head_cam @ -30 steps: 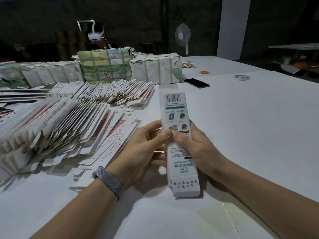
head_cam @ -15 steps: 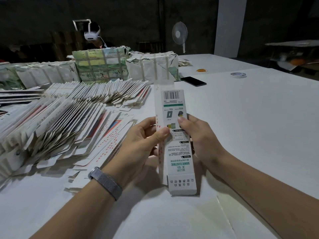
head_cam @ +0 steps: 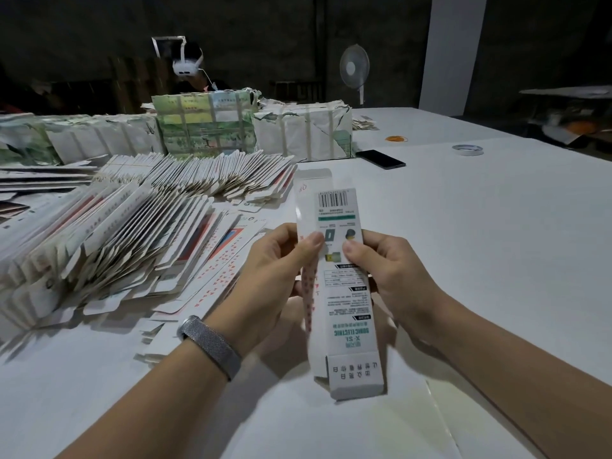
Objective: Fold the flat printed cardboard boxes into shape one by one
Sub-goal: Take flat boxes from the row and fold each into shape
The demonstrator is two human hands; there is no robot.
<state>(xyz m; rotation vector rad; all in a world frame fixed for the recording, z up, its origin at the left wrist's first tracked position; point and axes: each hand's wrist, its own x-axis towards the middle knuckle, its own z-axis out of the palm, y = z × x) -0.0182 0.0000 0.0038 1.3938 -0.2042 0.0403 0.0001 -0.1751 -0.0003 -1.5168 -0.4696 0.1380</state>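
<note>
Box (head_cam: 337, 286) is long and white, and I hold it up over the desk (head_cam: 496, 260), near me in the middle. My left hand (head_cam: 275, 270) has a grip on its left side, thumb on top. My right hand (head_cam: 394, 270) pinches its right side. Flat boxes (head_cam: 109, 240) lie piled to the left. Far off sits a phone (head_cam: 380, 159).

Box (head_cam: 341, 293) white, teal lettering, black barcode, red marks on side; wristband (head_cam: 212, 346) grey mesh; table (head_cam: 496, 243) white.
</note>
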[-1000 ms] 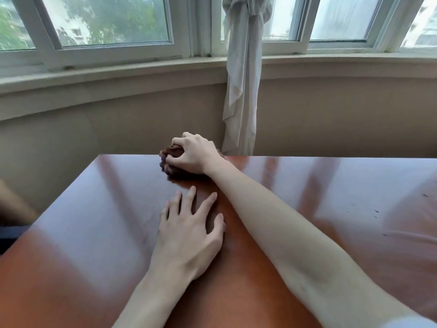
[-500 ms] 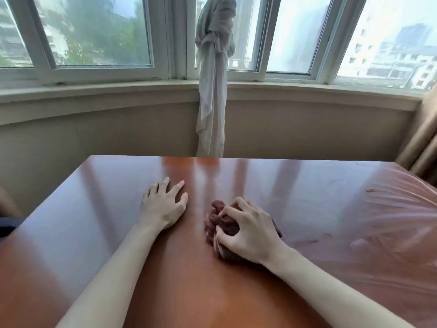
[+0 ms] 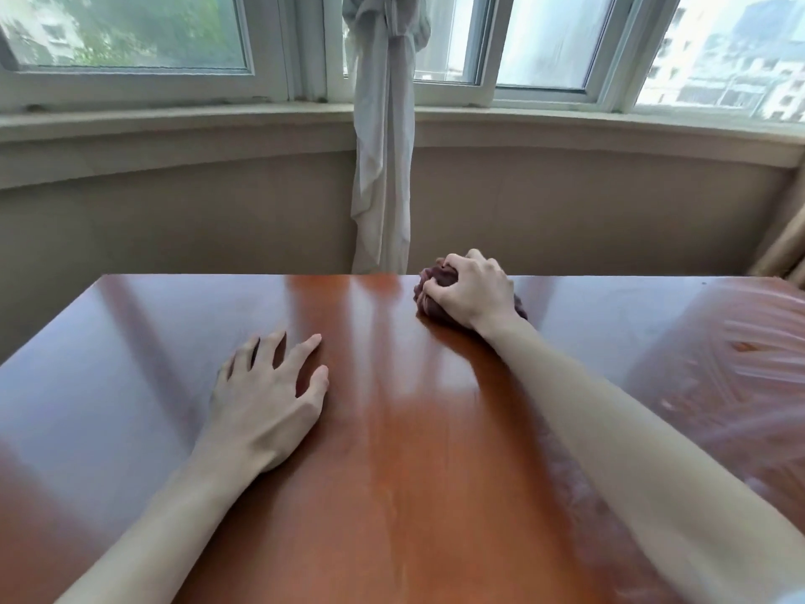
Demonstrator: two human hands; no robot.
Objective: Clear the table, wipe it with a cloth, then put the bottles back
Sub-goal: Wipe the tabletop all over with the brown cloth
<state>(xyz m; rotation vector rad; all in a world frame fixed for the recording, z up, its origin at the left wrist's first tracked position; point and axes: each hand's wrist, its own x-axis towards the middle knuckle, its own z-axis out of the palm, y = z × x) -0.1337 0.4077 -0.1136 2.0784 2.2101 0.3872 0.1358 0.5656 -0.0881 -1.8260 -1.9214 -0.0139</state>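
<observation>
A glossy reddish-brown table (image 3: 392,451) fills the lower view. My right hand (image 3: 472,292) grips a bunched dark maroon cloth (image 3: 435,285) and presses it on the table at its far edge, right of centre. My left hand (image 3: 265,398) rests flat on the table with fingers spread, left of centre and nearer to me. No bottles are in view.
A knotted pale curtain (image 3: 383,167) hangs from the window down behind the table's far edge. A beige wall and window sill (image 3: 566,128) curve behind the table. Clear plastic film (image 3: 749,355) covers the table's right end. A tan curtain edge (image 3: 784,250) shows at far right.
My right hand has slid the cloth from the middle of the table out to the far edge. My left hand has stayed flat on the table.
</observation>
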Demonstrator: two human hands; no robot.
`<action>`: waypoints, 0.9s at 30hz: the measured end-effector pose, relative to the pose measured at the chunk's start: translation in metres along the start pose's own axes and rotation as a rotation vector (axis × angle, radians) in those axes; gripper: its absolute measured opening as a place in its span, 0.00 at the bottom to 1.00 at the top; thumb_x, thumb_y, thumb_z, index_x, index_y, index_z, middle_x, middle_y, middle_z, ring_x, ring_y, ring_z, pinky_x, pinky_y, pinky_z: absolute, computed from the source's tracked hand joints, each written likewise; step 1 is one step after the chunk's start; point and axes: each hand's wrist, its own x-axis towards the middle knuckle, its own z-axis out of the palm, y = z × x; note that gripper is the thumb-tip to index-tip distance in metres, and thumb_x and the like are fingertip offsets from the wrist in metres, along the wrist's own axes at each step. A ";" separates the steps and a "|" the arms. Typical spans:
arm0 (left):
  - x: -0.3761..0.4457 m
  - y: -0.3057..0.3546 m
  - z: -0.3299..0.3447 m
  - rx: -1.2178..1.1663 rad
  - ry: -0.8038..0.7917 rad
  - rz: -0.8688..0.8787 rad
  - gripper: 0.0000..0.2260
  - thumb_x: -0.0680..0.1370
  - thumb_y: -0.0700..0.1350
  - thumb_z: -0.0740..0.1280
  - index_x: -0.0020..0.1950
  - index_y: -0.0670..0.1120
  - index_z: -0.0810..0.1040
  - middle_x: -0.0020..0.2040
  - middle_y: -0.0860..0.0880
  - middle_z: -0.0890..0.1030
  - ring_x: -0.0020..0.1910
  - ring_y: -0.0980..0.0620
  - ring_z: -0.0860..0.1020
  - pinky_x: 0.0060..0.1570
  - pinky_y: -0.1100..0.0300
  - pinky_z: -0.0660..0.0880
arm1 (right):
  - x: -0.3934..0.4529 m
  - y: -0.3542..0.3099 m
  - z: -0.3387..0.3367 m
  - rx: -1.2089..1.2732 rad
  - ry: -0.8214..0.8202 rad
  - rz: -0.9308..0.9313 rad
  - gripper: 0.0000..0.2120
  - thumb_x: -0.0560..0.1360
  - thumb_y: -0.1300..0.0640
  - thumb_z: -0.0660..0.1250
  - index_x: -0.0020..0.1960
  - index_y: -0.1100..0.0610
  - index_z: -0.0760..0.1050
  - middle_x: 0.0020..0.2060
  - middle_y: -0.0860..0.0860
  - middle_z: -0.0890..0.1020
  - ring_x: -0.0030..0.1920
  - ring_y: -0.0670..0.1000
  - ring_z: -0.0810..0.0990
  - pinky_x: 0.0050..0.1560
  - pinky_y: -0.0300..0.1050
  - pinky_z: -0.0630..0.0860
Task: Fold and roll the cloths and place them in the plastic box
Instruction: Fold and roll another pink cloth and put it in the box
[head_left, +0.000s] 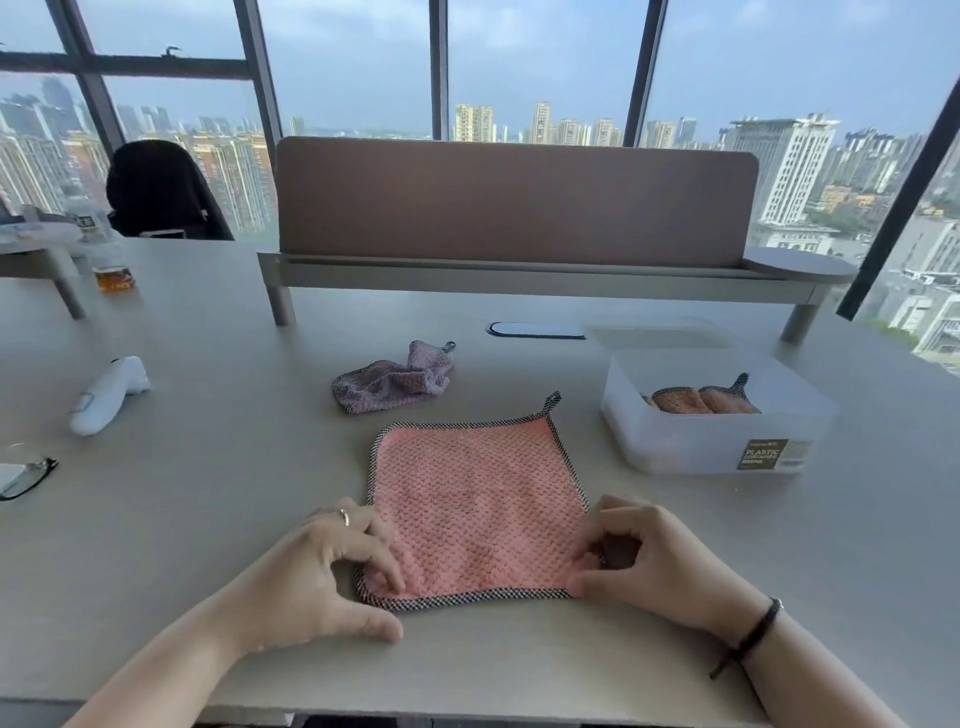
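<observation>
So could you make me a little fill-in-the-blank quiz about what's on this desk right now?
1. The cloth spread flat between both hands is ____.
2. The crumpled cloth behind it is ____.
3. Rolled cloths already lie inside the plastic ____.
4. The left hand wears a ____ on one finger.

Missing words: pink; purple; box; ring

A pink cloth (478, 512) lay spread flat and roughly square on the table, its waffle weave edged in black-and-white checked trim, a small hanging loop sticking out at its far right corner. Beyond it to the left, well apart, a lilac cloth (390, 378) sat crumpled in a heap, trimmed the same way. To the right stood the box (711, 441), translucent plastic, open-topped, with a dark label on its near wall. Inside it lay rolled cloths (701, 401), orange-pink, side by side.
</observation>
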 end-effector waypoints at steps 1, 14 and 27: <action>-0.002 0.001 0.000 0.022 0.002 -0.003 0.15 0.61 0.65 0.79 0.41 0.60 0.85 0.49 0.57 0.79 0.54 0.55 0.76 0.58 0.66 0.66 | -0.004 0.000 -0.001 -0.028 -0.015 -0.017 0.17 0.59 0.37 0.78 0.44 0.43 0.84 0.44 0.43 0.80 0.48 0.47 0.79 0.52 0.43 0.75; -0.004 0.009 0.005 -0.159 0.236 -0.089 0.16 0.72 0.66 0.68 0.41 0.54 0.81 0.44 0.58 0.85 0.33 0.51 0.80 0.36 0.58 0.76 | -0.010 -0.006 0.000 0.232 0.117 0.082 0.05 0.70 0.49 0.76 0.42 0.49 0.83 0.39 0.53 0.85 0.30 0.49 0.76 0.34 0.43 0.71; -0.005 0.008 0.013 -0.377 0.383 -0.199 0.24 0.68 0.29 0.76 0.49 0.58 0.84 0.46 0.50 0.88 0.48 0.51 0.86 0.54 0.65 0.78 | -0.015 -0.002 0.001 0.452 0.186 0.122 0.17 0.67 0.75 0.74 0.49 0.56 0.83 0.47 0.50 0.88 0.50 0.50 0.86 0.55 0.41 0.79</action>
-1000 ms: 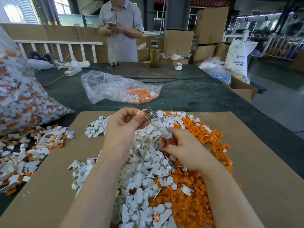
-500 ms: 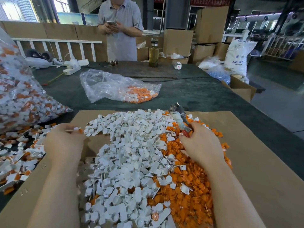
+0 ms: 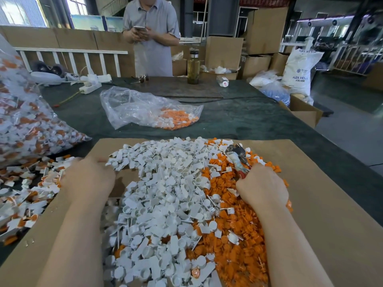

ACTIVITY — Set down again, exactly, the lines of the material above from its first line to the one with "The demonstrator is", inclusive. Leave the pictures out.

ANSWER TO THIS EXERCISE —
head_cam @ -30 steps: 
head_cam @ -15 steps: 
head_cam @ +0 steps: 
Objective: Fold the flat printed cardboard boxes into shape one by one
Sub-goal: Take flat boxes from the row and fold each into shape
The demonstrator is two human hands; there is no robot.

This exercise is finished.